Carpenters Union Protests Exclusion From Long Beach Airport Project Labor Agreement

0 October 5, 2011  State & Local Construction

TheTruthAboutPLAs.com has reported how government-mandated project labor agreements (PLAs) are opposed by some union contractors and union members for a variety of reasons.

The Long Beach Press-Telegram reported 10/3/11 (pdf) more than 120 carpenters union officials and tradesmen began picketing Long Beach Airport on Monday, saying they were excluded from a government-mandated PLA governing the $29 million airport terminal modernization project:

Dan Macdonald, a representative with Carpenter’s Union Local 1506, said members are being discriminated against for not signing the PLA. The union represents thousands of workers in Southern California and helped build the airport’s new parking garage, local seaport terminal renovations, school construction and other public projects.

“We feel we’re being singled out and excluded simply for not submitting to the (agreement) hammered out between the L.A.-Orange County Building and Trades Council and the airport,” Macdonald said.

Carpenters Union Members Picket Long Beach Airport PLA, photo courtesy of the Long Beach Press-Telegram

Merit shop contractors and their skilled nonunion employees know what it’s like to be on the business end of discrimination as a result of a government-mandated PLA. Welcome to the club, Carpenters union brothers and sisters.

In fact, Jan. 7, 2010, TheTruthAboutPLAs wrote in opposition to the proposed government-mandated PLA on this project.

The Carpenters union’s opposition to this PLA and other government-mandated PLAs differs from the reasoning behind the merit shop contracting community’s opposition to government-mandated PLAs, but both are rooted in concerns of being needlessly prevented from working on a taxpayer-funded project.

Why are the Carpenters Picketing?

The Long Beach Airport PLA was drafted (without contractor input, I might add) by the L.A.-Orange County Building and Trades Council, an umbrella of local construction trades unions. Union lobbyists successfully pushed lawmakers in charge of airport construction to mandate a PLA on this project. Contractors can’t win construction contracts on this project unless they agree to the terms and conditions of the government-mandated PLA.

The Carpenters union has a rocky relationship with the Trades Council in Long Beach, Calif. In many areas of the country, the Carpenters are not part of the Building Construction Trades Department, AFL-CIO, (BCTD), a national umbrella labor union representing dozens of individual national construction trade unions, or BCTD-affiliated local trades councils.

As a result, the local trades councils drafting a PLA typically assign work traditionally performed by Carpenters union members to other unions in different trades.

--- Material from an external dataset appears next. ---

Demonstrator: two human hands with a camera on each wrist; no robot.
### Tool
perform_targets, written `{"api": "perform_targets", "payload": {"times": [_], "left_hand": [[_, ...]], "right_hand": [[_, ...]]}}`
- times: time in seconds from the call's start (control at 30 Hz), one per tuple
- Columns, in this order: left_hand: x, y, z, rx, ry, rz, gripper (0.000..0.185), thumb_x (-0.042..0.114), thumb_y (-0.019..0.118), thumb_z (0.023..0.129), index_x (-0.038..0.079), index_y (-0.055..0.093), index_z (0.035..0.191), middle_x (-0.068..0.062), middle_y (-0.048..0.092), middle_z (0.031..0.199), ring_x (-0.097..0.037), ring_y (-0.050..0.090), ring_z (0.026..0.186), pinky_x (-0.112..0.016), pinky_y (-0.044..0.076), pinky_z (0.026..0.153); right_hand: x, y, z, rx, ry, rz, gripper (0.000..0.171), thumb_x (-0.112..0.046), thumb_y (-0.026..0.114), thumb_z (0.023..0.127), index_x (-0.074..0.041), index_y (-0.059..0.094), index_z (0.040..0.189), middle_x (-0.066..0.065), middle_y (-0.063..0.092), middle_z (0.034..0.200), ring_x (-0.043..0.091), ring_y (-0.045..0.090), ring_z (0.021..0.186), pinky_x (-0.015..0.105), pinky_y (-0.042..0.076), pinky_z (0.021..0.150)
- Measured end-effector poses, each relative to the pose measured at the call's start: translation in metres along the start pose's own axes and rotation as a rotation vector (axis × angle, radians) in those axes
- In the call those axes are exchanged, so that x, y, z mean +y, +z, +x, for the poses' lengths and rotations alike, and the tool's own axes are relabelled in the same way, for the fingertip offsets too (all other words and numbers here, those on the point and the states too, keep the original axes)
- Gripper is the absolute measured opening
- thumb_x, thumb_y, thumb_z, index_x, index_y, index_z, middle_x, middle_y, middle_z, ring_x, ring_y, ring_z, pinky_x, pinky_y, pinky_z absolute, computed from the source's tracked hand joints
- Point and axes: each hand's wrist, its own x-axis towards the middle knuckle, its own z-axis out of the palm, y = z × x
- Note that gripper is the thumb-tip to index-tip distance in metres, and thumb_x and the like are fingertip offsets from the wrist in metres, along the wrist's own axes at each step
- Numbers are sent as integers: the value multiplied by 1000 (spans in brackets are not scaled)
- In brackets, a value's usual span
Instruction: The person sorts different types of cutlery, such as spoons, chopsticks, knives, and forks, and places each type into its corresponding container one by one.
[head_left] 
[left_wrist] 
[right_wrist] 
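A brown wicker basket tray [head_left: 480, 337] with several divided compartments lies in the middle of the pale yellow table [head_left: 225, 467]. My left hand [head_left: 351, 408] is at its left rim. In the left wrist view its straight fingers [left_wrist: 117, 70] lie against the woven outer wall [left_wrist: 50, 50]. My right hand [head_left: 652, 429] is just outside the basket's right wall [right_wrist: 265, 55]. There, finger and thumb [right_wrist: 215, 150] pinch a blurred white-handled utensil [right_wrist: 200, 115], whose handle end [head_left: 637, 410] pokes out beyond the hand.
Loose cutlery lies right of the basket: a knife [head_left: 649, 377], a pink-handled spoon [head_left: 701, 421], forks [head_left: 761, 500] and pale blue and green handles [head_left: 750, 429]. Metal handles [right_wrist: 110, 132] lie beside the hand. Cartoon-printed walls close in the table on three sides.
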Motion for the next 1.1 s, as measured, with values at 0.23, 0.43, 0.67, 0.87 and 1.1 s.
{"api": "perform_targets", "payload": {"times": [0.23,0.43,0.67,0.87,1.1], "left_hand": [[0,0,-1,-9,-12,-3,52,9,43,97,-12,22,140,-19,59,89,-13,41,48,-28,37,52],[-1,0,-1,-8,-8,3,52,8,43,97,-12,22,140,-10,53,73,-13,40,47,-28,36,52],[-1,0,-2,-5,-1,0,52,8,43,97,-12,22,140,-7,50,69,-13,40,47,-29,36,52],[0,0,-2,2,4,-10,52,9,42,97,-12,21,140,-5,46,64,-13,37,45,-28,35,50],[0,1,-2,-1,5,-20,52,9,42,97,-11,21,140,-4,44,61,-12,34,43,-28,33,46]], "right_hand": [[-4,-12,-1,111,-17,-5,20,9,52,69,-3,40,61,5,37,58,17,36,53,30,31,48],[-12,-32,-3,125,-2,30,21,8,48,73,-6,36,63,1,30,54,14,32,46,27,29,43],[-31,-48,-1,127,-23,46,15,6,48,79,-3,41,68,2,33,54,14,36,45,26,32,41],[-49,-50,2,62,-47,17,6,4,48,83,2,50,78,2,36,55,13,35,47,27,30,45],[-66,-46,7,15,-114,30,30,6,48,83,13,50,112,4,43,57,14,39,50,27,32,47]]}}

This takes away jobs from Carpenters union members and undermines the power of Carpenters union leadership.

BCTD leaders claim this work never belonged to the Carpenters in the first place. (Sounds like an archaic and inefficient turf war, doesn’t it?) Carpenters officials claim PLAs drafted by BCTD affiliates interfere with existing Carpenter collective bargaining agreements with signatory contractors and make these firms less competitive.

In short, the response to this controversy is an attempt by the BCTD power structure to restrict innovation, assert control over construction trade unions by deciding who gets new jobs, and force the Carpenters union leadership to fall in line with the BCTD’s agenda.

The BCTD leadership isn’t too fond of the Carpenters opposition to PLA mandates and BCTD control, so they launched a website, RespectOurCrafts.com, to attack the Carpenters unions.

In fact, it published this piece opposing the Carpenters picket in Long Beach:

The Carpenters under the leadership of Doug McCarron, continue their go it alone policy at the expense of all other building trades craftsmen.

TheTruthAboutPLAs.com will be following this domestic dispute in Big Labor’s house closely.

Lawmakers considering a government-mandated PLA must remember that some union members, union leadership and union-signatory contractors oppose these schemes because it is a barrier to new jobs and opportunity.  Only union members and unionized contractors affiliated with the BCTD promote the use of government-mandated PLAs.

If you consider yourself a die-hard supporter of organized labor, just remember government-mandated PLAs harm some union constituents just as much as they harm nonunion constituents. There is no place for discrimination in government contracting.